I mean, we have living and breathing bona fide rational conscious human beings to study every day; we scan brains, map brains, dissect brains, and scrutinize them in devices worth millions of dollars. We watch neurons fire and even peer into their guts. Yet with all this here and now and immediately before us, scientists remain baffled at how consciousness works, or how brain matter translates what’s outside of it into qualia, images, thoughts, rationality, and the ability to make and to appreciate music. Human consciousness persists as perhaps the greatest physical (or is it only physical?) mystery before us.
Yet what? This commentator claimed that if only poor Thomas Nagel had read some scholarly papers, written by conscious beings speculating about what might have happened millions of years ago, with things that do not exist now but that, nevertheless, supposedly caused carbon-based, non-conscious matter to become thinking and loving human beings; if only he had done so, then Thomas Nagel wouldn’t have challenged evolution’s ability to explain the origin of human thought and consciousness. I found that funny because scientists don’t know what consciousness is, much less how it works, even with it before them in flesh and blood and grey matter. Yet according to this comment, evolutionary biology has answers to how it arose millions of years ago.

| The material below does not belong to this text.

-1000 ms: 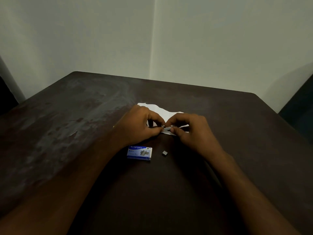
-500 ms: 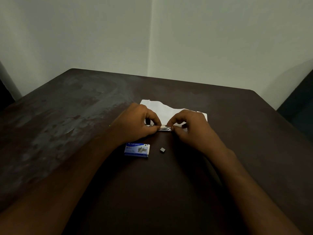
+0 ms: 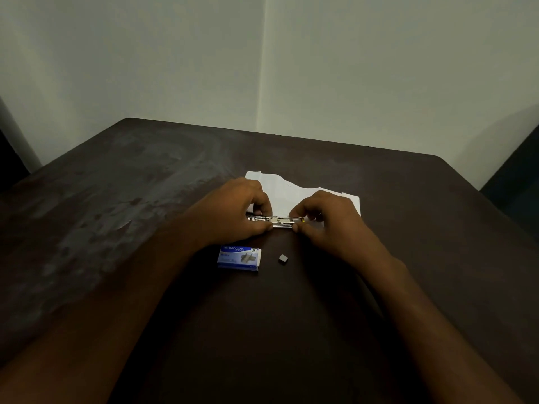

But I digress. Back to the issue: What does science teach about origins? It teaches that because of gravity—dinosaurs, peach trees, rational human beings, everything—came from nothing, with no forethought or planning.
Any wonder, then, I find the notion that science is progressing toward the truthabout origins funny, but sad, too?
Clifford Goldstein is editor of the Adult Sabbath School Bible Study Guide. His latest book, Baptizing the Devil: Evolution and the Seduction of Christianity, will be released by Pacific Press in September 2017.